Data extracted from a collection
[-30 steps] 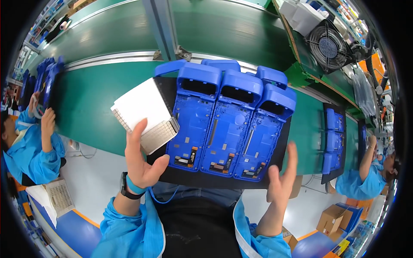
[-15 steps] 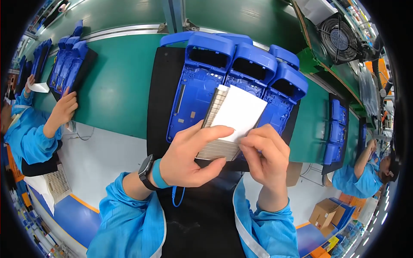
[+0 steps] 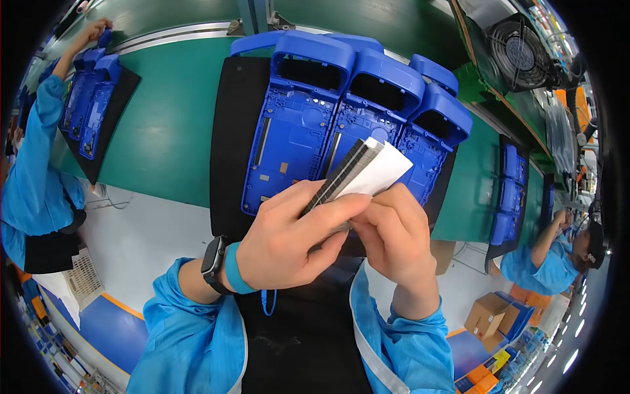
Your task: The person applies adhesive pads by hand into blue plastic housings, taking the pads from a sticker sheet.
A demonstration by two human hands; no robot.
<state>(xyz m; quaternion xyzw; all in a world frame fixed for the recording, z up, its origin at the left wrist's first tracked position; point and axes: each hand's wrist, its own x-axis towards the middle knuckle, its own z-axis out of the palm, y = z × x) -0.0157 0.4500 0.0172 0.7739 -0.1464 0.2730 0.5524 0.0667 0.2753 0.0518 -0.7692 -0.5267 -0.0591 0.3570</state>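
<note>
My left hand [image 3: 289,240] is wrapped round a folded or stacked bundle of sheets [image 3: 380,169], white on one face, with grey-silver strips along the other side. Its thumb presses on the white face. My right hand [image 3: 399,236] is closed in a pinch at the bundle's lower right edge, beside the left thumb; whatever lies between its fingertips is hidden. Just beyond the hands, three blue plastic housings [image 3: 292,131] lie side by side, each with a dark rectangular window at its far end. Beneath them is a black mat [image 3: 231,157].
The green bench [image 3: 174,125] runs across. More blue housings stand on mats at left [image 3: 98,108] and right [image 3: 510,190]. A co-worker's arm [image 3: 46,125] reaches up at far left; another person [image 3: 541,266] sits at right. A black fan [image 3: 518,52] stands back right.
The bundle has tilted and turned, showing its strip side more edge-on. My right hand has moved slightly left, against the left thumb. The left co-worker's arm has risen toward the back.
</note>
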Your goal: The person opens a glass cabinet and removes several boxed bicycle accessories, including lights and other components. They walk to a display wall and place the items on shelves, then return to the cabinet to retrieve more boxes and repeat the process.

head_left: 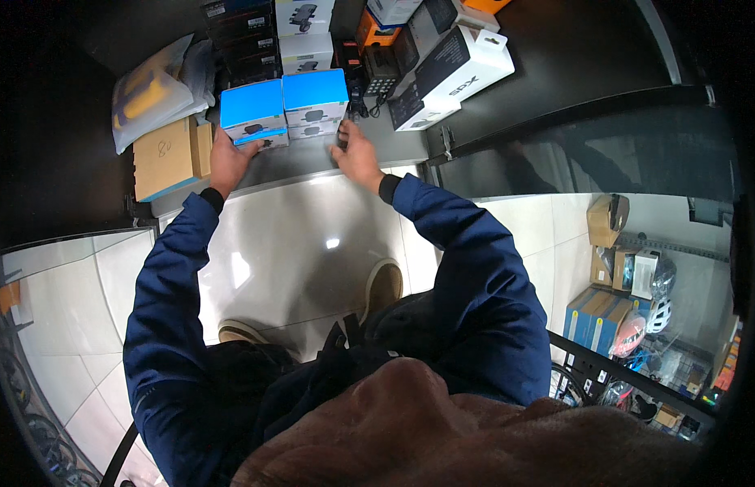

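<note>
Two short stacks of small boxes with bright blue lids stand side by side at the front of a dark cabinet shelf: the left stack (252, 104) and the right stack (315, 91). My left hand (229, 165) rests at the left stack's near left corner. Its fingers lie along the side, partly hidden, and the thumb reaches across the front of the lower box. At the near right corner of the right stack is my right hand (360, 158), with thumb and fingers apart. Its fingertips are at the box edge, and I cannot tell whether they press on it.
A brown cardboard box (164, 164) and a plastic-wrapped yellow item (148, 96) sit left of the stacks. Behind are white boxes (304, 50) and black boxes (246, 45). A large black-and-white box (455, 69) leans at right, near the cabinet door (580, 158).
</note>
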`<state>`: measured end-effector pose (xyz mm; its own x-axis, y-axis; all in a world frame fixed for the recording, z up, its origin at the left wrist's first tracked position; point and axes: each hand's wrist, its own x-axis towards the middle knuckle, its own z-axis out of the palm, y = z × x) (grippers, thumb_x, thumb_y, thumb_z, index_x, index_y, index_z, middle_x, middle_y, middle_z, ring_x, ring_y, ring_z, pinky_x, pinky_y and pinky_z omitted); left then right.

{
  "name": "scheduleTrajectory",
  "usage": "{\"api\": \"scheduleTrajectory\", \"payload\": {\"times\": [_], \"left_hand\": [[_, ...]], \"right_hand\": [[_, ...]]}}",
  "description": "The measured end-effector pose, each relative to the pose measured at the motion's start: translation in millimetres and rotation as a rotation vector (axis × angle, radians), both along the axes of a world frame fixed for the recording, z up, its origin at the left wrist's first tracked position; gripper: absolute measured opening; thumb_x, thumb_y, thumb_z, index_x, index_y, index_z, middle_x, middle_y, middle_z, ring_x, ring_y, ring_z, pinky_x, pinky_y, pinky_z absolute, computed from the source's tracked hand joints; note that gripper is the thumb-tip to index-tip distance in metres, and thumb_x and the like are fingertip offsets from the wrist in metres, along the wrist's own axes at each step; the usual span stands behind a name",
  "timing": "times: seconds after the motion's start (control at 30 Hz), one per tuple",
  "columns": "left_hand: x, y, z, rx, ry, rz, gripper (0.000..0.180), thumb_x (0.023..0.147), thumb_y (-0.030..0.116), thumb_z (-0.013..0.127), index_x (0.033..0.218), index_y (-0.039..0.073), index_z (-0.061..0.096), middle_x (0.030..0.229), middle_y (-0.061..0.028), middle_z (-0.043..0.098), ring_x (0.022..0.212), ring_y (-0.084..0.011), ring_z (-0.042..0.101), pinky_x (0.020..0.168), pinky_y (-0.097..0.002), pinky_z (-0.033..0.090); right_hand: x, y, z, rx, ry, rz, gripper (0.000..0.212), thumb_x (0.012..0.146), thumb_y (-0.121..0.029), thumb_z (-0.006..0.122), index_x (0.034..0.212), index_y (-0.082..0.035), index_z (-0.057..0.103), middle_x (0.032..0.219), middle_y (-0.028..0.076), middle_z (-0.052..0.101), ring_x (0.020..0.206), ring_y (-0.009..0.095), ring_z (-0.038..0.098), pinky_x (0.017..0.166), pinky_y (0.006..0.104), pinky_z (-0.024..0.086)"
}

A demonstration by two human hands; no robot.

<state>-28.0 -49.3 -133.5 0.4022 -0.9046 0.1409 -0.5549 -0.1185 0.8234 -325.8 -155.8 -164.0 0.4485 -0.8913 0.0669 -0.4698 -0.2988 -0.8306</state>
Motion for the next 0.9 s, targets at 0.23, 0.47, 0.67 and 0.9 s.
{"api": "scheduleTrajectory", "payload": {"times": [0.23, 0.47, 0.67, 0.9], "left_hand": [[0, 27, -21, -0.055, -0.051, 0.075, 0.056, 0.087, 0.014, 0.085, 0.13, -0.001, 0.053, 0.124, -0.0191, 0.064, 0.099, -0.0263, 0.068, 0.09, -0.0386, 0.056], [-5, 67, -57, 0.063, 0.164, 0.016, 0.03, 0.093, 0.011, 0.077, 0.115, 0.001, 0.058, 0.085, -0.0038, 0.06, 0.074, -0.0138, 0.057, 0.07, -0.0313, 0.05], [-26, 84, -36, 0.411, 0.532, -0.139, 0.014, 0.101, 0.016, 0.07, 0.108, 0.009, 0.062, 0.086, 0.0002, 0.063, 0.07, -0.0099, 0.059, 0.063, -0.0275, 0.051], [-34, 87, -24, 0.55, 0.632, -0.309, 0.008, 0.105, 0.018, 0.065, 0.109, 0.011, 0.064, 0.093, 0.0013, 0.064, 0.076, -0.0094, 0.063, 0.067, -0.0274, 0.054]], "right_hand": [[-31, 12, -22, 0.052, 0.008, 0.116, 0.03, 0.088, -0.012, 0.074, 0.112, 0.0, 0.061, 0.1, 0.018, 0.07, 0.092, 0.035, 0.069, 0.082, 0.0445, 0.055], [-56, -15, -19, -0.003, 0.101, 0.038, 0.02, 0.091, -0.015, 0.073, 0.103, -0.002, 0.064, 0.081, 0.015, 0.072, 0.074, 0.034, 0.072, 0.07, 0.0432, 0.057], [-44, -38, -13, -0.095, 0.09, -0.143, 0.041, 0.091, -0.028, 0.077, 0.113, 0.004, 0.066, 0.083, 0.017, 0.075, 0.08, 0.035, 0.075, 0.075, 0.0406, 0.06], [-18, -70, -38, 0.047, -0.021, -0.129, 0.027, 0.093, -0.025, 0.07, 0.103, 0.0, 0.072, 0.09, 0.02, 0.076, 0.084, 0.038, 0.075, 0.078, 0.0443, 0.06]]}}
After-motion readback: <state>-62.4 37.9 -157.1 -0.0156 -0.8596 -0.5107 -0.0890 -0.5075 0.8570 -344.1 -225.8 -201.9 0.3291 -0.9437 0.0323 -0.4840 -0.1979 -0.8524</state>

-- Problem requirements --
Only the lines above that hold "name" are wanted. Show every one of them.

-- Expected output --
  "name": "scheduleTrajectory",
  "description": "The measured end-effector pose, each relative to the pose measured at the motion's start: translation in millimetres and rotation as a rotation vector (axis × angle, radians), both along the axes of a world frame fixed for the recording, z up, its origin at the left wrist's first tracked position; gripper: absolute measured opening; thumb_x, thumb_y, thumb_z, index_x, index_y, index_z, middle_x, middle_y, middle_z, ring_x, ring_y, ring_z, pinky_x, pinky_y, pinky_z absolute, computed from the source's tracked hand joints; note that gripper is the thumb-tip to index-tip distance in metres, and thumb_x and the like are fingertip offsets from the wrist in metres, along the wrist's own axes at each step; the usual span stands behind a name",

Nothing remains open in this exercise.